- _Exercise prompt_: Beginning with the line below that contains "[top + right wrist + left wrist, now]" and ending with the line that contains "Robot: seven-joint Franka", retype every line exactly. Pictures are not copied.

═════ Supplied material ═════

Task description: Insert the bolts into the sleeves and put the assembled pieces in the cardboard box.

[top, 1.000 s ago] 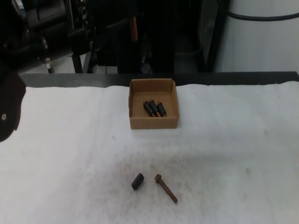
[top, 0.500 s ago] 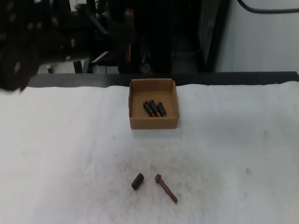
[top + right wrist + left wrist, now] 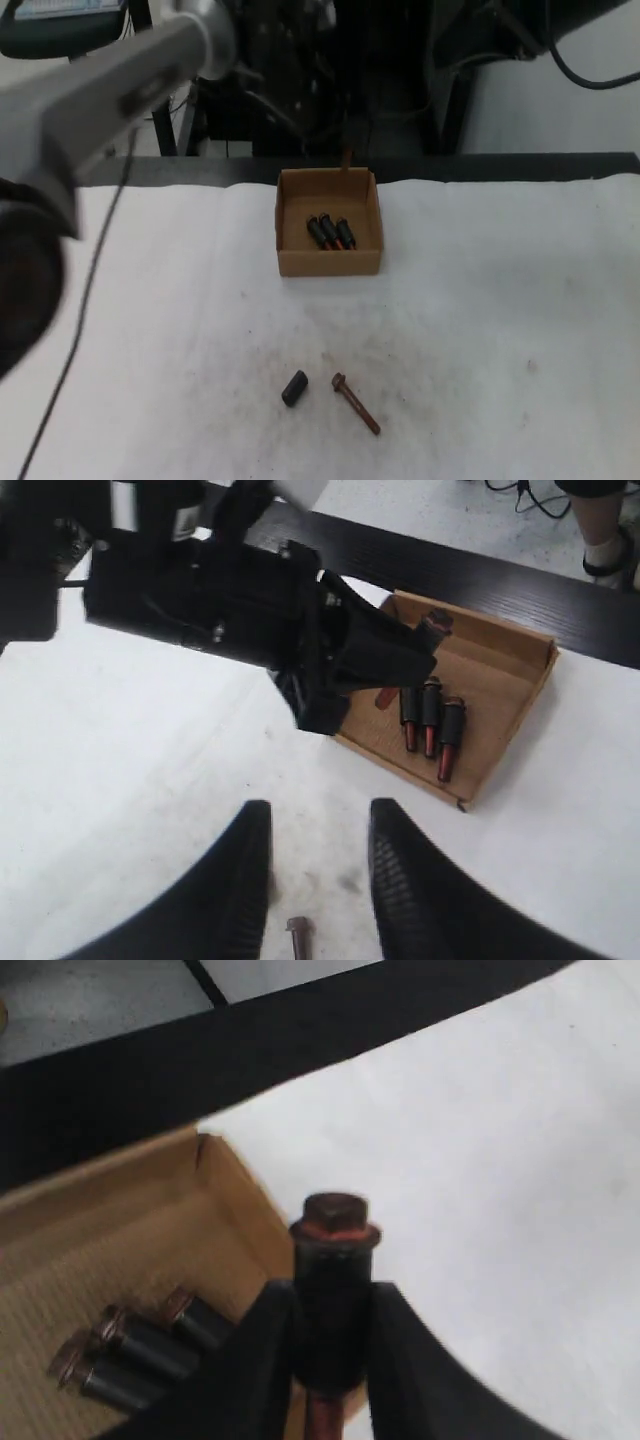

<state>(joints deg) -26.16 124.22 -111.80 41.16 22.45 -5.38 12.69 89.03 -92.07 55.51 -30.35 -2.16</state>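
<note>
- Swung in since half a second ago: grey link of an arm (image 3: 120, 90), now crossing the view left of the cardboard box (image 3: 330, 263); no shift in the box or the loose parts.
- Pinched in the left pincer (image 3: 335, 1295): an assembled piece (image 3: 333, 1250), gripped around its dark sleeve, bolt head up, hanging over the box's rim near a corner.
- Spread wide with nothing between its fingers: the right pincer (image 3: 320, 815), hovering on the box's near side, above the loose bolt (image 3: 298, 935).
- Lying side by side inside the box: three finished pieces (image 3: 330, 233).
- Resting on the white worktop (image 3: 500, 300), well to the near side of the box: loose sleeve (image 3: 294, 388) and that bolt, just beside each other but not touching.
- Judged small, stiff and light for metal; round, so likely to roll once released and to slip in a shallow grip.
- Judged loosely fitted: bolt liable to slide out of its sleeve if tipped head-down, so best kept head-up or level until low inside the box.
- Best hold for the loose sleeve: across its middle, squarely on the curved sides; for the bolt: on the shank just below the head, leaving the tip free for insertion.
</note>
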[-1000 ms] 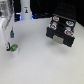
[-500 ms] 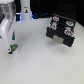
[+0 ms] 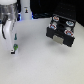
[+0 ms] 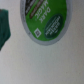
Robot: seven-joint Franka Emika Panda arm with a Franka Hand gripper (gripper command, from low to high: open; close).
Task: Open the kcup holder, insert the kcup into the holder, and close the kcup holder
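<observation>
The kcup holder [image 3: 61, 34] is a black box with a pale grey front handle [image 3: 56, 39], on the white table at the exterior view's right. Rows of white-and-red-topped pods [image 3: 61, 25] show on its upper part. The kcup [image 3: 15, 48], small with a green top, is on the table at the exterior view's left. My gripper [image 3: 12, 48] hangs right at it, fingers pointing down. The wrist view shows the kcup's green printed lid [image 4: 44, 19] close up from above. No fingers are clear there, so I cannot tell whether the gripper is open or shut.
The arm's white body [image 3: 9, 22] rises at the exterior view's left. A dark teal shape [image 4: 4, 29] sits beside the kcup in the wrist view. White table [image 3: 42, 62] lies between the kcup and the holder.
</observation>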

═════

- _Answer to this task_:
[top + right wrist + left wrist, now] 

<state>(joints deg) -26.16 124.22 -111.80 41.16 22.45 -5.38 12.69 89.03 -92.07 55.51 -30.35 -2.16</state>
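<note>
- Swung in since half a second ago: grey link of an arm (image 3: 120, 90), now crossing the view left of the cardboard box (image 3: 330, 263); no shift in the box or the loose parts.
- Pinched in the left pincer (image 3: 335, 1295): an assembled piece (image 3: 333, 1250), gripped around its dark sleeve, bolt head up, hanging over the box's rim near a corner.
- Spread wide with nothing between its fingers: the right pincer (image 3: 320, 815), hovering on the box's near side, above the loose bolt (image 3: 298, 935).
- Lying side by side inside the box: three finished pieces (image 3: 330, 233).
- Resting on the white worktop (image 3: 500, 300), well to the near side of the box: loose sleeve (image 3: 294, 388) and that bolt, just beside each other but not touching.
- Judged small, stiff and light for metal; round, so likely to roll once released and to slip in a shallow grip.
- Judged loosely fitted: bolt liable to slide out of its sleeve if tipped head-down, so best kept head-up or level until low inside the box.
- Best hold for the loose sleeve: across its middle, squarely on the curved sides; for the bolt: on the shank just below the head, leaving the tip free for insertion.
</note>
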[-1000 ms] 
[-500 ms] 
[+0 ms] 
[+0 ms] 
Robot: seven-joint Franka Emika Panda arm with a Franka Hand gripper (gripper command, from low to high: open; close).

This exercise has now been fully answered.